Michigan health officials confirm ‘Tough Mudder’ outbreak caused by norovirus
In a follow-up to a story Wednesday, the Michigan Department of Community Health (MDCH) Bureau of Laboratories confirmed that the gastrointestinal outbreak involving both participants and spectators of the 2013 Michigan Tough Mudder Event at the Michigan International Speedway last weekend was caused by norovirus.
The MDCH was notified of the outbreak by the Lenawee County Health Department (LCHD) during the first week in July. Since the obstacle course event last weekend, health authorities received more than 200 reports of gastrointestinal symptoms from participants and attendees.
According to the Centers for Disease Control and Prevention (CDC), norovirus is a very contagious virus. You can get norovirus from an infected person, contaminated food or water, or by touching contaminated surfaces. The virus causes your stomach or intestines or both to get inflamed (acute gastroenteritis). This leads you to have stomach pain, nausea, and diarrhea and to throw up.
Anyone can be infected with norovirus and get sick. Also, you can have norovirus illness many times in your life. Norovirus illness can be serious, especially for young children and older adults.

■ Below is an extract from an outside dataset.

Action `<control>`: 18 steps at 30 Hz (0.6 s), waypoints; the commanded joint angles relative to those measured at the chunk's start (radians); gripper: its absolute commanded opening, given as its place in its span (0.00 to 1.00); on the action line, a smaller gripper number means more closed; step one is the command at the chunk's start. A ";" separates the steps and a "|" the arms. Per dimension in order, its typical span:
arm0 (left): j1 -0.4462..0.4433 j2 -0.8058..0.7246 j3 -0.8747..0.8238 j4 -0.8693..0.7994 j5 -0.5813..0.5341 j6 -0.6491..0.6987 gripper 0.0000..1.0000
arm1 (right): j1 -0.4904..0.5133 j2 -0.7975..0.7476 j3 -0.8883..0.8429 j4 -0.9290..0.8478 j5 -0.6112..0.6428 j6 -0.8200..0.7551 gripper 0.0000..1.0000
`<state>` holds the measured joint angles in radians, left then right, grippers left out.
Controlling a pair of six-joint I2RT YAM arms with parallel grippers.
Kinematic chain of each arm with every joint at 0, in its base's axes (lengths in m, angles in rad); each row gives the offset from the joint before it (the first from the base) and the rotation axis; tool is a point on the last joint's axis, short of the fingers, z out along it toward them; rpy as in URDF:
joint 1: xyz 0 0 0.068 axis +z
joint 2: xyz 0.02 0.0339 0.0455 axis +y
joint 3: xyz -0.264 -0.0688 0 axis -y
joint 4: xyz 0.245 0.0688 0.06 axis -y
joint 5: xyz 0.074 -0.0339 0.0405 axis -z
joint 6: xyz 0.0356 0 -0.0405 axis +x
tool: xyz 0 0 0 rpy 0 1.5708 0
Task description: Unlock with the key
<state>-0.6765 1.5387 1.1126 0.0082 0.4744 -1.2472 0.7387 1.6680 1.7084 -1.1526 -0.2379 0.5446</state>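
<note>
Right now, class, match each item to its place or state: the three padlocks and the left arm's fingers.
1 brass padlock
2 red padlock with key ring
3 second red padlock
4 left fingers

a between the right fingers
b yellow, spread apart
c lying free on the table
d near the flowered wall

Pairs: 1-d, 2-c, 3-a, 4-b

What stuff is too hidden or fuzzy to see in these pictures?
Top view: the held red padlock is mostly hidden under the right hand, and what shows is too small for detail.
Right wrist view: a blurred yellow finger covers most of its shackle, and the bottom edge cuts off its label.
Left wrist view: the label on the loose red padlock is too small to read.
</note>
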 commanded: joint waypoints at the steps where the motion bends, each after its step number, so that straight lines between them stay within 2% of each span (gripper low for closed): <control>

Norovirus is the most common cause of acute gastroenteritis in the United States. Each year, it causes about 21 million illnesses and contributes to about 70,000 hospitalizations and 800 deaths. Norovirus is also the most common cause of foodborne-disease outbreaks in the United States.
Although norovirus goes by many nicknames, “food poisoning” or “stomach flu” for example, Norovirus illness is not related to the flu (influenza), which is a respiratory illness caused by influenza virus.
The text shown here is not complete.